ZIOPHARM Oncology Inc. said it has entered a new agreement with Intrexon Corp. to develop and commercialize certain cancer drug programs.

The agreement amends the companies' existing partnership and gives Ziopharm access to technology controlled by Precigen Inc., a unit of Intrexon, which it plans to use to advance its so-called controlled IL-12 and sleeping beauty T cell receptor platforms to develop treatments for solid tumors. Meanwhile, Intrexon will further establish Precigen as a therapeutics company concentrating on immuno-oncology, autoimmune and infectious disease therapies.

The new agreements will see Ziopharm retire all outstanding shares of its series 1 preferred stock held by Intrexon that are worth about $156.9 million.

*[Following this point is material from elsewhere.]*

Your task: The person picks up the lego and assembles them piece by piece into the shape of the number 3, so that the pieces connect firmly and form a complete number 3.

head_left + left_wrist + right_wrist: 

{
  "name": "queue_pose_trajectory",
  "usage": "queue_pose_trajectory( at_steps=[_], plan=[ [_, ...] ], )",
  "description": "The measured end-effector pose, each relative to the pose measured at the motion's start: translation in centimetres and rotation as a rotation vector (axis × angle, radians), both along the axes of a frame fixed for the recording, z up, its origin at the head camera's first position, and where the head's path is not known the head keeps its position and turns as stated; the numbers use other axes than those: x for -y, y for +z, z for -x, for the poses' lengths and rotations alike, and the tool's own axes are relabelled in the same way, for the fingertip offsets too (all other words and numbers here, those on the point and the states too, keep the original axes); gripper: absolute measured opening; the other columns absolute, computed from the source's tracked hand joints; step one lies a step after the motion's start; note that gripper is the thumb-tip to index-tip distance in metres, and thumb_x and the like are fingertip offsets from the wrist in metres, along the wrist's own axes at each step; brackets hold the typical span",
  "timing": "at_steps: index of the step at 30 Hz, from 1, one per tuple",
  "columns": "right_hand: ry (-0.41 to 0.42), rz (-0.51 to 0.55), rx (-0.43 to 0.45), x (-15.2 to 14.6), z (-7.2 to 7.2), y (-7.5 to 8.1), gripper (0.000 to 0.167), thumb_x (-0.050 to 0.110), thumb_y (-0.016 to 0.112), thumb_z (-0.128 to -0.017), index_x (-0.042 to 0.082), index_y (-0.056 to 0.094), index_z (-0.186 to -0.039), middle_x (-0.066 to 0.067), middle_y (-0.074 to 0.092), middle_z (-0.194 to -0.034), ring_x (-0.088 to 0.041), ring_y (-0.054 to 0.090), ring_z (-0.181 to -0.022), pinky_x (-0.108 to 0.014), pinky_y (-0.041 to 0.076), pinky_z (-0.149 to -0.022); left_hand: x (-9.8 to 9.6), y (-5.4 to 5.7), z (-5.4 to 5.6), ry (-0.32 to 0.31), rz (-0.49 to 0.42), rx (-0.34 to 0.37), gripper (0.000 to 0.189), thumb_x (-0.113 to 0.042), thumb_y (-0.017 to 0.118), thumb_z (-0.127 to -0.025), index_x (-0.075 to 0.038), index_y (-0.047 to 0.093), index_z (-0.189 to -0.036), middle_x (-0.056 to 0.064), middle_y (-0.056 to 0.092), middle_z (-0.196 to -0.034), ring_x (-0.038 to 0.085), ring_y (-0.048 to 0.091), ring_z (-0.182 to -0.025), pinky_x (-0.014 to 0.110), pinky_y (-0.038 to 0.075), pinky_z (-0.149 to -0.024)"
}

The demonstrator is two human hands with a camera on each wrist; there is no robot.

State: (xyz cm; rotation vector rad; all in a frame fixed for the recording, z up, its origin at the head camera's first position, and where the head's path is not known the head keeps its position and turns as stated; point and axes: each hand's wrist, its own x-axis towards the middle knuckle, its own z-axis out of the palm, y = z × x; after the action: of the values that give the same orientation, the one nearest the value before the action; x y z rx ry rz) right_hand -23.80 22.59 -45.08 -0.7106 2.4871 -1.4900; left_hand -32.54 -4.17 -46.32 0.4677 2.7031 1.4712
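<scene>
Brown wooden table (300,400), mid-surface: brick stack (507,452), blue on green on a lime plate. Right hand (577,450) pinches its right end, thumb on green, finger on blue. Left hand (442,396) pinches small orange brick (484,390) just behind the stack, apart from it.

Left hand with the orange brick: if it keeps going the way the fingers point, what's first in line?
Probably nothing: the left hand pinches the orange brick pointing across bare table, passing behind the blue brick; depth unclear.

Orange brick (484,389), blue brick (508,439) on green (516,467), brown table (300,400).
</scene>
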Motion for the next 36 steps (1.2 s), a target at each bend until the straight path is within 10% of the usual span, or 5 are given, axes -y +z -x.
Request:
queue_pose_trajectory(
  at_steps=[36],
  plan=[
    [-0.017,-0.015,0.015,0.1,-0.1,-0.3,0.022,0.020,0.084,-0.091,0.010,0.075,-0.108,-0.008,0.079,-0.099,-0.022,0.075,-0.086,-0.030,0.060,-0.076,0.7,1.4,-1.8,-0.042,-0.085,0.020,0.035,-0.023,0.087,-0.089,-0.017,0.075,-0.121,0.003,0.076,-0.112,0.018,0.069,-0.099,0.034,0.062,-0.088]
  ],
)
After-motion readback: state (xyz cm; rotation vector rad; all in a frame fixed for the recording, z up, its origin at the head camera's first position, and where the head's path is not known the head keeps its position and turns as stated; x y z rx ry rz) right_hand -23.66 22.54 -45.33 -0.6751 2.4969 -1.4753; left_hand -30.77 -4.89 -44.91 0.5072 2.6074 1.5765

In addition, Randal Kirk, Intrexon's chairman and CEO, stepped down from the Ziopharm board after serving as a director since 2011.

Ziopharm said an existing agreement with the National Cancer Institute will also be transferred to the company.

The Boston-based drugmaker will now have full developmental control and exclusivity to utilize its platforms and will build on IL-12 using Precigen's RheoSwitch technology. It will use the sleeping beauty system to advance its existing chimeric antigen receptor T cell program while retaining rights to a second, unnamed CAR target.

Precigen gains exclusive rights for all other CAR-T therapies which involve infusing patients with lab-enhanced versions of their own cells to attack cancer. Both companies will also receive milestone payments and royalties on sales of commercialized therapies.

Ziopharm's CD19-specific CAR-T program for certain blood cancers was put on hold by the U.S. Food and Drug Administration in June after the regulator asked for additional information about the chemistry, manufacturing and controls of the therapy. Ziopharm said it expects to respond to the request in the second half of 2019.

"We now have focused the company on the two platforms to drive the most shareholder value and transitioned a significant portion of our CAR-T program to Precigen. The ability of both Ziopharm and Precigen to autonomously execute their respective operating plans on their independent platforms, while sharing in future economics, enables both parties to undertake more efficient 'divide and conquer' drug-development plans to the benefit of all constituents," Ziopharm CEO Laurence Cooper said in a statement.